Hace
casi diez años, en plena fase de no adolescencia (me pareció un
coñazo quererme tanto, odiar a los padres y rechazar toda sombra de
autoridad) y culminado mi ciclo en el fútbol sala con una victoria
ante Babilafuente en mi Champions League particular (lo entenderán
si les digo que perseguimos ese trofeo provincial durante seis años)
decidí hacer público mi cambio al baloncesto comprándome una
camiseta de la NBA, una liga que llevaba siguiendo de cerca poco más
de un año y en la que estaban de moda tipos como Kobe Bryant, Tracy
McGrady, Allen Iverson o Vince Carter, aunque, en realidad, los
campeonatos los decidiesen Shaquille O´Neal y Tim Duncan.
Allí,
en la vieja tienda de Pablo García situada en la calle Toro,
sustituida ahora por una tienda en la que sólo veo entrar a señoras
(incluyo como señoras a los señores que cargan con el bolso de sus
señoras), aquellas camisetas de marca “Champion” buscaban dueño
y me pareció, no sé por qué, que la que llevaba más tiempo
esperando era una de color verde con el número 34 estampado en el
dorso. No crean que fue mera intuición. Yo ya estaba enamorado del
juego de Paul Pierce y de ese parqué más propio de una sala de
baile en el que juegan los Celtics. Eran los años en los que el
alero de Inglewood se asociaba con la otrora estrella de la
Universidad de Kentucky, Antoine Walker (Soldado Universal) para
resarcir a una afición que empezaba a olvidar los años de
abundancia, aquellos maravillosos sesenta, setenta y ochenta en los
que el Garden debió parecer, por momentos, un taller de anillos de
oro.
No fue
aquélla una apuesta a caballo ganador. Fue más bien un flechazo
hacia las cualidades baloncestísticas de un jugador con múltiples
talentos, pero incapaz de destacar en ninguna faceta. Tiraba bien,
pero no mejor que Ray Allen o Allan Houston. Penetraba bien, pero no
mejor que Allen Iverson o Vince Carter. Pasaba bien, pero no mejor
que Jason Kidd o Steve Nash. Anotaba con facilidad, pero ni de lejos
al nivel de Kobe Bryant o el mejor T-Mac. Eso sí, las once puñaladas
que aún hoy adornan su espalda, le convierten en un tipo con suerte.

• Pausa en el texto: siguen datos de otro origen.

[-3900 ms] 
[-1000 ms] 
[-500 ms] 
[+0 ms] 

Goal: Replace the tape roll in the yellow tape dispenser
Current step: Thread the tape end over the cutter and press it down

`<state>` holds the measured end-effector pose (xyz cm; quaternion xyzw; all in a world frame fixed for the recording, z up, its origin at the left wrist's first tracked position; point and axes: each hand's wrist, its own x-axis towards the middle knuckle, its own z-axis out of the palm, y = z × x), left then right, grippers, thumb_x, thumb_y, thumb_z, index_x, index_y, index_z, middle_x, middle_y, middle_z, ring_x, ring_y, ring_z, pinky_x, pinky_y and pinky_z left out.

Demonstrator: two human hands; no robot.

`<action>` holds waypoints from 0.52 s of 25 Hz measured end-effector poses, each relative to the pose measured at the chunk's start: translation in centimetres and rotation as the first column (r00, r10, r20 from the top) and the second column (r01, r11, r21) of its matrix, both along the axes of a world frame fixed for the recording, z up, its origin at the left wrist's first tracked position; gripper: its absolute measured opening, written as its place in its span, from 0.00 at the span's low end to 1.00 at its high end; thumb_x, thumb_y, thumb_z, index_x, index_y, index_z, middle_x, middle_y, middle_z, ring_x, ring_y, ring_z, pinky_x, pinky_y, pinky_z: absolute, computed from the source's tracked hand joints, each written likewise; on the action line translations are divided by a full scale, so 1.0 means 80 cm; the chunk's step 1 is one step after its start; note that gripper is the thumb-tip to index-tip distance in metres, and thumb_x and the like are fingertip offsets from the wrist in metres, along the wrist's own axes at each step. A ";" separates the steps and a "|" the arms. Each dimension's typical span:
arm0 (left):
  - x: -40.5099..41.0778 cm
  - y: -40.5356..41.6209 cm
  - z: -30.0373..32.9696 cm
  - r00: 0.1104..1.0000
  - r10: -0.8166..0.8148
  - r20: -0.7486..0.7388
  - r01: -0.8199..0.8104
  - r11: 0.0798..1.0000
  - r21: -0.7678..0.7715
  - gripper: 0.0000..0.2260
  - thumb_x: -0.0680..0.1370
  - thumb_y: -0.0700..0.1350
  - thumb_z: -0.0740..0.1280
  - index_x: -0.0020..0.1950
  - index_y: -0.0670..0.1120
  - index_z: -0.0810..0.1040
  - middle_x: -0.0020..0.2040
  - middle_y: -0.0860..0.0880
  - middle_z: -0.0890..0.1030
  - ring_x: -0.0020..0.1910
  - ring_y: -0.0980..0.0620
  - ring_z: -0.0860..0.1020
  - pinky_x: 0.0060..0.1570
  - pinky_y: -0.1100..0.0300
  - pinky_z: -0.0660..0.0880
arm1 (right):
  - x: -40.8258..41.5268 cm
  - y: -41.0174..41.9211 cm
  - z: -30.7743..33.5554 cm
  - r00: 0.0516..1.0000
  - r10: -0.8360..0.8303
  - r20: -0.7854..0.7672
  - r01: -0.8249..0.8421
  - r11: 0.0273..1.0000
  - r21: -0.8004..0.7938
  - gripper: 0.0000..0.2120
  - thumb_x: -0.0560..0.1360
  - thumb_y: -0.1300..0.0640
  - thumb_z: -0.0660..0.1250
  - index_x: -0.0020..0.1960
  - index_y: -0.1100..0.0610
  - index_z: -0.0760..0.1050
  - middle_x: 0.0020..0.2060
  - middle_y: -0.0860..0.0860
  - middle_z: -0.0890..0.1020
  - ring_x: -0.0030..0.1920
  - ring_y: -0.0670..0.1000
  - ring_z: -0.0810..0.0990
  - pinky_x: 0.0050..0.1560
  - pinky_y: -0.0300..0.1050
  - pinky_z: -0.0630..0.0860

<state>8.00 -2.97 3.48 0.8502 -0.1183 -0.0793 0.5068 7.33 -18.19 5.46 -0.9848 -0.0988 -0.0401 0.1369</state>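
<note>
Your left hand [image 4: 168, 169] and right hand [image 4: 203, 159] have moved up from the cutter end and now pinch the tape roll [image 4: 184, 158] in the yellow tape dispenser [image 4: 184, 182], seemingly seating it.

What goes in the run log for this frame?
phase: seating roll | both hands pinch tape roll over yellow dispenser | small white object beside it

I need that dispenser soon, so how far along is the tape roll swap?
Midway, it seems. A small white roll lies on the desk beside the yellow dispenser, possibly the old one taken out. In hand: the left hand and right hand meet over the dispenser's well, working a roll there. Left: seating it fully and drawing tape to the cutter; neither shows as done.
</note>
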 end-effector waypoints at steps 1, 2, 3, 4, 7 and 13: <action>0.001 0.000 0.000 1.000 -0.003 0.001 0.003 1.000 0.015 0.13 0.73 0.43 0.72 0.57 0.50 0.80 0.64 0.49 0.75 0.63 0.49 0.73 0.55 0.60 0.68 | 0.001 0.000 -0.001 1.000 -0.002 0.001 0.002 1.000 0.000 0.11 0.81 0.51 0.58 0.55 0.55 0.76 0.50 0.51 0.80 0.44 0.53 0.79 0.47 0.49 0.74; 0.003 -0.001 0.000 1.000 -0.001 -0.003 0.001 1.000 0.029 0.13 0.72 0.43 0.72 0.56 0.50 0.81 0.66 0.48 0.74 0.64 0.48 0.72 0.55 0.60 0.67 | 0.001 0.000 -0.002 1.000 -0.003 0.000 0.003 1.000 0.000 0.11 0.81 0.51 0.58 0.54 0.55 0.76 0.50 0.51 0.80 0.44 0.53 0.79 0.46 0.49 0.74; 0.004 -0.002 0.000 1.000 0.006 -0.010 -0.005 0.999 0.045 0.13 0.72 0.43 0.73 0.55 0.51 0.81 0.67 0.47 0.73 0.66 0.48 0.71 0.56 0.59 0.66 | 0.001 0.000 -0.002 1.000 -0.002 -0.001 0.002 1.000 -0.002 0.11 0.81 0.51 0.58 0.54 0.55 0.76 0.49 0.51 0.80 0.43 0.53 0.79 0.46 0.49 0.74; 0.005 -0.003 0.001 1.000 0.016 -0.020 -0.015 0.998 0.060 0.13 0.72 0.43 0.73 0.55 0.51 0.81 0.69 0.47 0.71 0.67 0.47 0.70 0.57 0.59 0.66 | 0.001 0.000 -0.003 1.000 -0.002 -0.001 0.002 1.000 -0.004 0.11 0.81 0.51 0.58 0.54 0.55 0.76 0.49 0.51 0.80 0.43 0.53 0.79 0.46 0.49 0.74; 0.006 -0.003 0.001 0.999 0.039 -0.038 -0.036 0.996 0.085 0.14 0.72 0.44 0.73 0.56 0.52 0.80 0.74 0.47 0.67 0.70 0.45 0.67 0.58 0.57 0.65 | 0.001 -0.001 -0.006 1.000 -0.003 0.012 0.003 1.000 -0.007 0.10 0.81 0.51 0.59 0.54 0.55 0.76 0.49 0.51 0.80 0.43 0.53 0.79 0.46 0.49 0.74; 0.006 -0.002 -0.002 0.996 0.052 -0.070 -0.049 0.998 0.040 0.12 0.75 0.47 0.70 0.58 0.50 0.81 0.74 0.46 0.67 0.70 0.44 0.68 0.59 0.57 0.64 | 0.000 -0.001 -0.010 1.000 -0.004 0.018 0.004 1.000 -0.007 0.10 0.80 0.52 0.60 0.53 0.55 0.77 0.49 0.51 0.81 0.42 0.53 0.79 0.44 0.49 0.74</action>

Pudiendo haber protagonizado la tercera parte de las nefastas
tragedias de Len Bias y Reggie Lewis, el que será para siempre
capitán de los Celtics de principios de siglo, se aferró a la vida
para intentar compararse con otros mitos de la ciudad de Boston. Y lo
consiguió.
Y es
que aunque un anillo sepa a poco, aunque las lesiones lastraran
aquella ventana de tres años que luego quisieron mantener abierta
dos y hasta tres años más, la ilusión volvió a inundar las aceras
de Boston e ir al Garden volvió a convertirse en una rutina sagrada.
A nivel internacional los Celtics recuperaron el hueco que ahora, de
nuevo, abandonarán. En la NBA es difícil perpetuarse en la élite,
pero quiero ser optimista pues, si en los cajones de las oficinas de
alguna franquicia reside la fórmula de la victoria, ésa sólo puede
ser la de la ciudad de Boston.
Por
desgracia, en esa fórmula no entrabais ni tú, Paul, ni tu camarada
Garnett. Al cinco le agradeceremos para siempre que nos rescatara de
las catacumbas, que aportara una nueva actitud, que hablara por los
cinco en defensa, que amara lo que nosotros, los célticos, también
amamos. Su intensidad, su lucha y su ética de trabajo también
merecieron más de un anillo.
Ahora,
cerrada definitivamente la ventana, os vais para daros una última
oportunidad a vosotros mismos. Lo haréis en una atmósfera
completamente diferente, en un equipo que aún busca labrarse un
sitio en el corazón de los aficionados y jugando, curiosamente, para
un entrenador (Jason Kidd) con el que habéis batallado durante más
de quince años en la pista.
Si no
ganan los Celtics, hecho harto improbable, mi aliento estará
repartido entre vosotros y también Doc. Aun así, trasladando aquel
“yo me bajo en Atocha, yo me quedo en Madrid” del maestro Sabina,
yo también lo tengo claro, yo me quedo en el Garden. Porque no somos nosotros
los que elegimos un equipo, son los equipos los que nos adoptan a
nosotros y nos enamoran poco a poco hasta convertirse en una parada
imprescindible de nuestras vidas, una estación de metro que nunca
abandonaremos por muy honda que esté o aunque se marchen los ídolos.